I mention the 100% male team because if you look at all the people mentioned in this post, all of them are guys (except the person in the next sentence), and I didn’t plan that, it just how it worked out. Look, I’m not casting shade on the former CEO of Theranos. I’m just saying that there is a strong correlation here.Sorry, back to the regular programming…

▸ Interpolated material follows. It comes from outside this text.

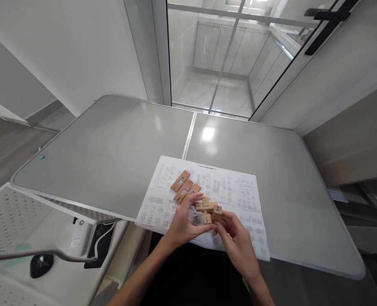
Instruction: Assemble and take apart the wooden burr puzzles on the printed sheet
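My left hand (182, 226) and my right hand (235, 240) meet over the near edge of a grey table (112, 148), both closed on a small cluster of interlocked wooden puzzle pieces (209, 209). Some of the pieces bear dark marks. The left fingers pinch the cluster from the left, the right fingers from below and the right. Three loose notched wooden bars (184, 187) lie side by side just beyond the left hand. Everything rests above a printed instruction sheet (239, 193) with many small diagrams.
A white perforated cart (12, 212) stands at the lower left with a black mouse (41, 264), a cable and a dark phone-like device (98, 245). Behind the table is a glass door (227, 55) with a black handle (330, 21).
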Motion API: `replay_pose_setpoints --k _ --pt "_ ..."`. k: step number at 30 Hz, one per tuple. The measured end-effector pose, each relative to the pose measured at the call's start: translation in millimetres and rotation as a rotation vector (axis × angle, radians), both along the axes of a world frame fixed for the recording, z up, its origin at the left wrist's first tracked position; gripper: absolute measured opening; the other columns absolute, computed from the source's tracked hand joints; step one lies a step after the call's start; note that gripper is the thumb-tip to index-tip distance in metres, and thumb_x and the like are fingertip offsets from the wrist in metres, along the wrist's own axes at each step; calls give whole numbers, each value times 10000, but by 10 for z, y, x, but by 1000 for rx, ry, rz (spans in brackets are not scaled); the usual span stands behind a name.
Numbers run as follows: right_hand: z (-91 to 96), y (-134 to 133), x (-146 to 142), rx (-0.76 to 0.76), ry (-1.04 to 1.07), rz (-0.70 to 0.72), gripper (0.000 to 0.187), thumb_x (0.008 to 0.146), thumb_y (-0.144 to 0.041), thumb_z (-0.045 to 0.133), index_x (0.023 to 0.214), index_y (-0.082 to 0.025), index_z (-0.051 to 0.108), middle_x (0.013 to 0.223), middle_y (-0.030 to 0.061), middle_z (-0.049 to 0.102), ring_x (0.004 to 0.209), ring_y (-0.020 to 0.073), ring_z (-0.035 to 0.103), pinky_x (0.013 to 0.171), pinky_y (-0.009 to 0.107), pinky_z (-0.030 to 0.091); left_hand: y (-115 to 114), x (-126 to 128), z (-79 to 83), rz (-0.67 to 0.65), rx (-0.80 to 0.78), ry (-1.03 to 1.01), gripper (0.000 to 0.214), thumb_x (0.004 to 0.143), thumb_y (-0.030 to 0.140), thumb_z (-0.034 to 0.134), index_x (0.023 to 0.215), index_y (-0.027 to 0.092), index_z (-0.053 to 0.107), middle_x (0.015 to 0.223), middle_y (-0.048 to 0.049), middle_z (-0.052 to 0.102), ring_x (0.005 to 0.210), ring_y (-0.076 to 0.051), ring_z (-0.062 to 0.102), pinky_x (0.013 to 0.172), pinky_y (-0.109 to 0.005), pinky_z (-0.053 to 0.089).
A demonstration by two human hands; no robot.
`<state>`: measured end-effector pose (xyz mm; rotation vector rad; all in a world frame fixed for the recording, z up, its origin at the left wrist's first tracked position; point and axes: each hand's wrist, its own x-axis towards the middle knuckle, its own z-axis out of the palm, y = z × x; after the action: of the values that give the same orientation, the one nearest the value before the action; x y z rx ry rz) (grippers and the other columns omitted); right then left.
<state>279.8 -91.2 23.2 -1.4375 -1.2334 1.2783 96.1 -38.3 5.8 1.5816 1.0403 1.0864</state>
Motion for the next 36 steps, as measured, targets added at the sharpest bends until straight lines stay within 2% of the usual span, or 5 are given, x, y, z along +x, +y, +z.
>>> replay_pose_setpoints --k 3,8,14,26,36 --pt "-34 -33 -18 52 -81 -22 288 1034 -431 617 1240 -231 611 1293 142 737 1124 274 740 912 400 633 0 -2 -1 0 -21 5 774 745 352 935 1397 262 527 1359 -101 680 1186 -268 698 1052 -443 558" --pt "-68 -79 -17 31 -150 -84 347 1025 -441 613 1290 -239 518 1219 147 779 1061 276 786 842 373 655 4 -6 2 -7 -40 7 835 682 376 976 1383 265 535 1309 -83 707 1183 -270 698 1054 -434 556" --pt "-54 -83 -4 18 -252 -61 345 1036 -465 572 1294 -257 480 1149 125 805 1072 277 787 803 337 645 11 -15 39 -33 -81 3 898 630 409 1002 1379 259 531 1274 -88 727 1202 -295 697 1062 -448 551" --pt "38 -116 12 -51 -299 -24 292 1055 -481 514 1247 -273 446 1190 138 766 927 258 768 721 345 618 15 -12 25 -37 -73 18 857 609 423 1007 1323 230 576 1221 -90 742 1125 -285 724 996 -424 572" --pt "138 -43 9 -73 -225 48 263 1063 -492 505 1209 -288 424 1168 106 765 761 210 720 685 323 579 17 -14 33 -25 -68 13 747 643 426 988 1248 235 594 1214 -75 731 1102 -262 716 1003 -416 563"
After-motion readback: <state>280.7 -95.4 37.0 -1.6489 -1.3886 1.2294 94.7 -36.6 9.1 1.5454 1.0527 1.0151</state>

- Speaking of swindlers and scammers, this post would not be complete without a mention of the COVID-19 testing czar, Jared Kushner. His secret testing plan for the United States went “poof into thin air“! I felt that the 1 million contaminated and unusable Chinese test kits that he ordered for $52 million deserved the final mention in this post. Sadly, these failed kits appear to be the main thrust of the federal response to COVID-19 testing needs so far, and consistent with Trump’s recent call to, “slow the testing down” (he wasn’t kidding). Let’s see what turns up today at the hearings of the U.S. House Select Subcommittee on Coronavirus, whose agenda is “The Urgent Need for a National Plan to Contain the Coronavirus”.